Faz tempo que era pra ter escrito a crítica de Viagem à Lua, não? Ela “só” está atrasada uns 115 anos!!!

E foi a tarde, a noite, e o primeiro dia em que eu tive contato com a SEDOQAECA (Seita dos Que Acreditam em Crítica Atrasada).

O tempo passou. Eu envelheci uns 6 mil anos entre 2020 e 2021 e, por todos esses milênios, nunca deixei de me espantar com o retorno desse tipo de gente aqui no Plano Crítico. Vira mexe alguém que se julga verdadeiramente iluminado, alguém que com certeza acha que está fazendo “O Comentário-do Século“, alguém que acredita tem um QI de 900 bilhões, aparece dizendo que esta ou aquela crítica está “atrasada“. Cá com meus (nenhuns) botões, fico pensando como deve funcionar um cérebro que conclui algo desse nível. O curioso caso das pessoas que se acham no direito de colocar data-limite no texto dos outros.

Crítica é discussão embasada: uma sopa de caráter analítico que mescla opinião pessoal, contexto histórico/artístico, conhecimento técnico e de linguagem + um argumento crítico sobre uma determinada obra de arte. E obras de arte existem aos montes na História da humanidade, não é mesmo? Das pinturas rupestres até Banksy; da Vênus de Willendorf até as fotografias gigantes de JR; de A Chegada do Trem à Estação até Free Guy. Críticos, estudiosos e jornalistas possuem um arcabouço enorme de possibilidades para escrever sobre tudo isso e muito mais, sempre no tempo que quiserem escrever.

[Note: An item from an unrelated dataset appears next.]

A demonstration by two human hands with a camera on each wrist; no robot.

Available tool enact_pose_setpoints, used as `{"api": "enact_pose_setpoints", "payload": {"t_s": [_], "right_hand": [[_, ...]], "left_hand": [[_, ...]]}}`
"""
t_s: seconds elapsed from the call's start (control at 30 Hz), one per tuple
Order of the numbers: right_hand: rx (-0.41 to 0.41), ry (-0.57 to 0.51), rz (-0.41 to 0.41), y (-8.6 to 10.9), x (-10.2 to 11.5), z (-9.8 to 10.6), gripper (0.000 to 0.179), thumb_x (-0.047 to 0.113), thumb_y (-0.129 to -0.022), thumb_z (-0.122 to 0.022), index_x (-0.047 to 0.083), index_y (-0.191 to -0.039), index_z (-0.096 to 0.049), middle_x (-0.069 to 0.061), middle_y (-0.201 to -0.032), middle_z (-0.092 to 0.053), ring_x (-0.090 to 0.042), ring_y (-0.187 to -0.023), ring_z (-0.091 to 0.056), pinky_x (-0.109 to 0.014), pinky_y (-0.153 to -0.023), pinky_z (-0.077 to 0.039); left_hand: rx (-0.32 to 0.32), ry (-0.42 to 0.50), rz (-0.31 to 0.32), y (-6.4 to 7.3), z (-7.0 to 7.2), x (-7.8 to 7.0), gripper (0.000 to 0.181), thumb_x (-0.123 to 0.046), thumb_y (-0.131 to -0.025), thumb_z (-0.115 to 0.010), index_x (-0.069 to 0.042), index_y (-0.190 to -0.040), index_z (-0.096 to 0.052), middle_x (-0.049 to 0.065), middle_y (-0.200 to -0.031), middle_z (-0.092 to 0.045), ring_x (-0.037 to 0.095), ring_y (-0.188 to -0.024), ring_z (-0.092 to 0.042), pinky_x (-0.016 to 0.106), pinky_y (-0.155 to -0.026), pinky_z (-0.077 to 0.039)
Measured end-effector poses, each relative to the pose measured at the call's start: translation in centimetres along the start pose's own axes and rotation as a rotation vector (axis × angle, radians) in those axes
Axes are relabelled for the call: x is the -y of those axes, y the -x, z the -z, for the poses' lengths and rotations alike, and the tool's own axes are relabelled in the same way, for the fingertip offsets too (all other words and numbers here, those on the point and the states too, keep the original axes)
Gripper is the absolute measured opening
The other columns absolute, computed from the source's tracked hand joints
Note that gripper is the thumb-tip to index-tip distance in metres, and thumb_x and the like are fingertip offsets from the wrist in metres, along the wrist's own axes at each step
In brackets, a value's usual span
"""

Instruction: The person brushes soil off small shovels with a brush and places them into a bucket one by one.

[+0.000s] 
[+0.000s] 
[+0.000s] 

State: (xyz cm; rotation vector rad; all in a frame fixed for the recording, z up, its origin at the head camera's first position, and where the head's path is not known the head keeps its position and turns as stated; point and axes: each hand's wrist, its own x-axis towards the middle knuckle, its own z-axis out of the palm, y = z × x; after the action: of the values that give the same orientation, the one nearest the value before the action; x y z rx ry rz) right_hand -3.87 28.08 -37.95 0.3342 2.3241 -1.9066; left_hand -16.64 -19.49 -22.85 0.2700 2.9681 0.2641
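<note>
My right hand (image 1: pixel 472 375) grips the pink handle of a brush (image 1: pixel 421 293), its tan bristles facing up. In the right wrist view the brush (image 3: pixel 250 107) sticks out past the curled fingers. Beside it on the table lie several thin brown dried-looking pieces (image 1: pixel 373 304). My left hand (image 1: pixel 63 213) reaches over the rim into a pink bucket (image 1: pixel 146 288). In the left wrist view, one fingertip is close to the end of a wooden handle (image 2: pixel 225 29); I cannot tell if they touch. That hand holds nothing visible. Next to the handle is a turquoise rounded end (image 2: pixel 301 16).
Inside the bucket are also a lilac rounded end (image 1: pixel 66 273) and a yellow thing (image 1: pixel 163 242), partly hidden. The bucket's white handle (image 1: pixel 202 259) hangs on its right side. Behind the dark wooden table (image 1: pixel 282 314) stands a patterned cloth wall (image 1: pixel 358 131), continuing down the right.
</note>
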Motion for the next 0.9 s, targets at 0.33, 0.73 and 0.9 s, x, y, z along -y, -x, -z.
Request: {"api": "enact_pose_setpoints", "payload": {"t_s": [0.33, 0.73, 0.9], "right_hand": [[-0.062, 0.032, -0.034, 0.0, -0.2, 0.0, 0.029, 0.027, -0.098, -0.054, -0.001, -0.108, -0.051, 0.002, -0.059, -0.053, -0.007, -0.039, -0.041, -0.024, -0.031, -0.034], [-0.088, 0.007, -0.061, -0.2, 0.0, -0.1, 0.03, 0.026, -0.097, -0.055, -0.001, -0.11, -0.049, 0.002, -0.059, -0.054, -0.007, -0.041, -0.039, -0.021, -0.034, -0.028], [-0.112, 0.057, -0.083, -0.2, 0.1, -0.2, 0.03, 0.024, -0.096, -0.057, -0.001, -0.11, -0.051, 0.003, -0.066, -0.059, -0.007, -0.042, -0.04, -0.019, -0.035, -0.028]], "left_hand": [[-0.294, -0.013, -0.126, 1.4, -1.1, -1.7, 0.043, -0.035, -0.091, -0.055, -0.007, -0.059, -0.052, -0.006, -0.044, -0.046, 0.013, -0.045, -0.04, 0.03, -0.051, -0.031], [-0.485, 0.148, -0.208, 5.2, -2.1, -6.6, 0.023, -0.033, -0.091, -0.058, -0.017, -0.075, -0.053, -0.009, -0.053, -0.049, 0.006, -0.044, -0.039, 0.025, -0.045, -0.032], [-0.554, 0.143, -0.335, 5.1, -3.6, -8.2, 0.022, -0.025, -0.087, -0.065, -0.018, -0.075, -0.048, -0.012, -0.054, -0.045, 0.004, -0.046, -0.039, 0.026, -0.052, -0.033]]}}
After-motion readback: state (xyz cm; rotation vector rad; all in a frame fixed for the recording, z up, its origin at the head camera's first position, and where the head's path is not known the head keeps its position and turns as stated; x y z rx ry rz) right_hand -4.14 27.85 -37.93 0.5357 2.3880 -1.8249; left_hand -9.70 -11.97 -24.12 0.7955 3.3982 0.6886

Esta coisa soez a que os fiéis da “Crítica Atrasada” chamam de “raciocínio“, no entanto, ignora o que vem a ser uma crítica. E para todos os efeitos, o que vem a ser qualquer tipo de estudo ou análise também. Imaginem só um especialista em História da Mesopotâmia. Ou dos Hebreus. Ou dos Assírios. Se um livro analisando a arte, religião ou o modo de vida desses povos cair nas mãos de um SEDOQAECA, ora ora ora, será o fim do mundo! Onde já se viu publicar um livro com milhares de anos de atraso? Pensem agora num livro sobre a arte greco-romana! É muita incompetência falar dessas obras depois de tantos séculos que ela aconteceu, não é mesmo?

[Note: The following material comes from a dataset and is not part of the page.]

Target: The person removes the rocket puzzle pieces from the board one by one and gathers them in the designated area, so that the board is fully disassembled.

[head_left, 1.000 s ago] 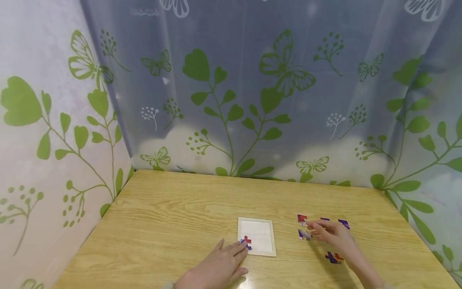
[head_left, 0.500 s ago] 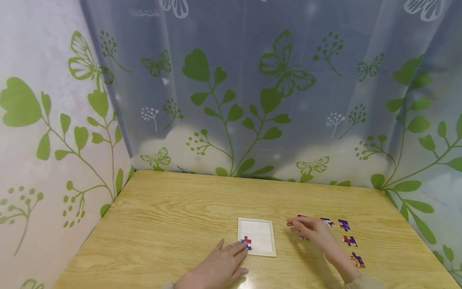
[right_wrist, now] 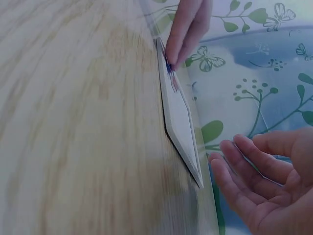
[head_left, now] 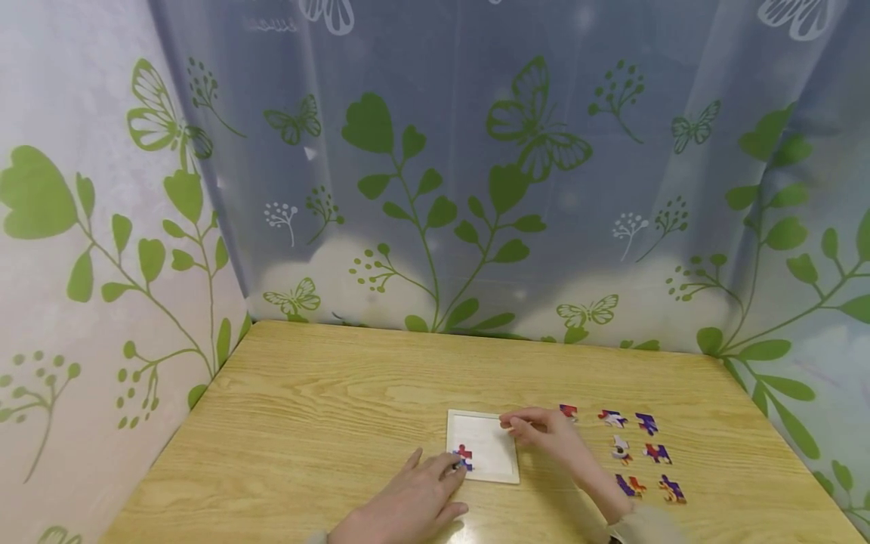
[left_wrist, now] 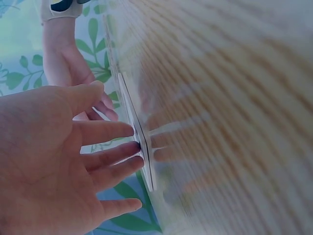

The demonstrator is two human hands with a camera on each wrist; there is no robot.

Matuto sobre o nosso caso. Nós temos uma coluna aqui chamada Plano Piloto, onde a proposta é analisar pilotos de séries de TV. E temos críticas de séries desde os anos 1950! Mas segundo um SEDOQAECA, coitados de nós, meros, pobres e infelizes mortais. Como temos a audácia de publicar críticas desses pilotos com 70 anos de atraso? E daí que a gente nem era nascido? E daí que o Plano Crítico nem existia na época? Estamos atrasados e ponto! Isso vale para todos os clássicos literários que já publicamos. Temos críticas aqui para medalhões da literatura Universal, como Ilíada, Odisseia, História Verdadeira, Édipo Rei, As Mil e Uma Noites, A Edda Poética, entre dezenas de outros. Imaginem todos esses séculos de atraso para a publicação das críticas! Quem mandou a gente não estar vivo naquela época para escrever as críticas no momento em que essas obras saíam?

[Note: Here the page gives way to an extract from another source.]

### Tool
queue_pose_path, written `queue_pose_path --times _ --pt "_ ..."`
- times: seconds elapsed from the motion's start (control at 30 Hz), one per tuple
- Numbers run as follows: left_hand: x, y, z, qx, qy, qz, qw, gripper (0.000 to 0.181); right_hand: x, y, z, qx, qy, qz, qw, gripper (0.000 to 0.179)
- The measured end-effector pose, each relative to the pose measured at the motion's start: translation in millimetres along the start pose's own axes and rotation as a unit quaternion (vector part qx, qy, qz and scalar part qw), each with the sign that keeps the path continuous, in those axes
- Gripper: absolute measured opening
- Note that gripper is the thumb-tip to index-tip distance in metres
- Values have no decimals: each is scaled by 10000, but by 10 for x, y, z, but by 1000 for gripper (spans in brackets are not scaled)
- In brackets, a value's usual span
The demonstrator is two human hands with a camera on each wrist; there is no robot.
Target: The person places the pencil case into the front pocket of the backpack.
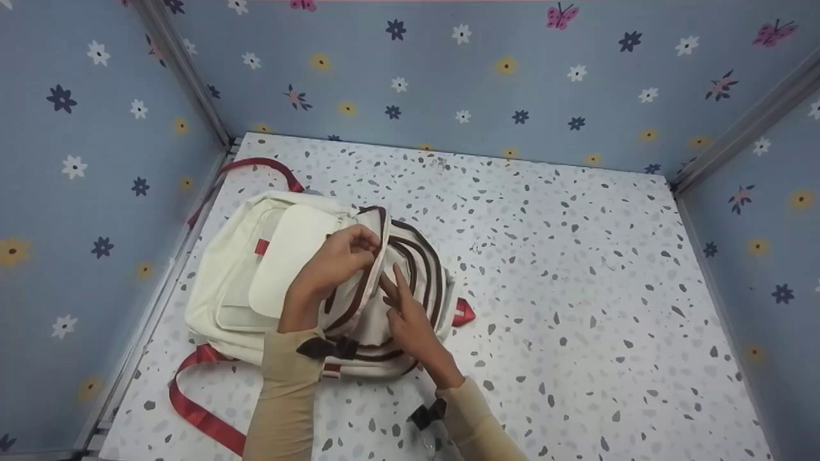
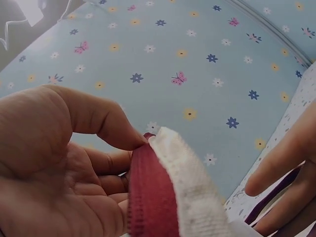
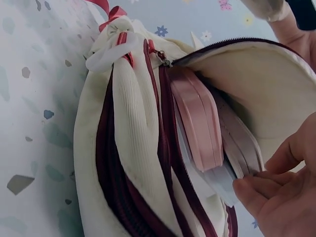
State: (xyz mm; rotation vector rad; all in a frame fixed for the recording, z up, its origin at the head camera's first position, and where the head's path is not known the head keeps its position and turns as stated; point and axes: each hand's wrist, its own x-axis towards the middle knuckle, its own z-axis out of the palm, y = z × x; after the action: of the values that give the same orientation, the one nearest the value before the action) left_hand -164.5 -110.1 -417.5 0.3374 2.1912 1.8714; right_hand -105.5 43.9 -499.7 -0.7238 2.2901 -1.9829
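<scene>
A cream backpack (image 1: 224, 282) with dark red zips lies on the speckled table, its front pocket unzipped. My left hand (image 1: 339, 259) pinches the dark red zip edge (image 2: 153, 192) of the pocket flap between thumb and fingers, holding it up. Inside the pocket, a pink case (image 3: 197, 123) and a grey-white case (image 3: 239, 133) stand side by side, seen in the right wrist view. My right hand (image 1: 410, 326) reaches in at the pocket mouth, fingers mostly straight, its fingertips right at the end of the grey-white case.
A red strap (image 1: 205, 419) trails off the pack at the lower left, and another red strap (image 1: 262, 163) lies at the upper left. A red tab (image 1: 464, 312) sticks out on the right. Flowered panels (image 1: 435, 70) wall in the table (image 1: 576, 288).
</scene>
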Motion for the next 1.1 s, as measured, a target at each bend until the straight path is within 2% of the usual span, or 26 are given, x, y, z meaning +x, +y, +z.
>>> queue_pose_path --times 0.1,0.2,0.33,0.43,0.6,0.87,1.0,1.1 --pt "0 27 34 465 52 -54 9989 21 0 31 -43 269 99 -64 9996 69" --pt "28 1 82 975 77 -120 9951 20 -6 45 -107 487 318 52 9983 67" --pt "34 1 163 1431 87 -141 9896 18 -18 55 -211 487 736 217 9959 62" --pt "37 -15 230 1850 63 4 9827 16 -32 57 -296 384 1000 295 9938 59" --pt "47 -80 364 2545 44 249 9667 15 -59 39 -447 213 1232 383 9914 55" --pt "33 -221 603 3350 232 147 9418 14 -78 15 -625 110 1586 411 9864 50" --pt "26 -287 697 3868 208 169 9218 12 -86 5 -655 201 1723 349 9842 49" --pt "30 -336 757 4238 209 157 9054 18 -91 8 -670 189 1782 352 9832 49"
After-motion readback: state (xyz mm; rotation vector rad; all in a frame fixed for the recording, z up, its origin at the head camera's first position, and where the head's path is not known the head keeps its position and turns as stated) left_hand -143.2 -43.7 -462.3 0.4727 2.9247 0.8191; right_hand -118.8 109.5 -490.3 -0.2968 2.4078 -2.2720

É demais, não é? Como se todo profissional da área tivesse a obrigação de ver TUDO e de escrever sobre TUDO, imediatamente. Como se isso fosse minimamente possível! E como se a data da publicação de uma opinião a respeito de uma obra de arte importasse ou significasse alguma coisa além de “eu só vi ou só quis publicar a crítica agora. Não gostou? Me processa!“.

A patetice não termina por aí, todavia. Se fôssemos seguir essa coisa da SEDOQAECA, os críticos e estudiosos deveriam:

  1. Viver para sempre;
  2. Escrever sobre TODAS as obras de arte, publicadas em TODOS os lugares do planeta Terra no exato momento de seu lançamento;
  3. Focar sua existência em manter as mídias num HYPE ETERNO, para que a SEDOQAECA não adicione o crítico ou sua página no Index de “Condenados Por Cometerem a Heresia de Publicarem Críticas Atrasadas“.

Uma crítica, uma análise, um estudo, um argumento sobre uma obra de arte deve ser feito quando a pessoa bem entender. Em qualquer momento, em qualquer lugar. Nunca existiu, não existe e jamais existirá essa abominação ridícula chamada “Crítica Atrasada”, porque não é nem perto disso que a crítica, a análise ou os estudos de arte funcionam. Indivíduos ao redor do mundo possuem tempos diferentes ou acessos diferentes a essas obras, e cada um irá analisá-las quando achar que é o momento de fazê-lo. Se isso acontece 1 hora ou 650 mil anos depois do lançamento original, é apenas uma questão de tempo, acesso e escolha de quem o fez. Nada mais.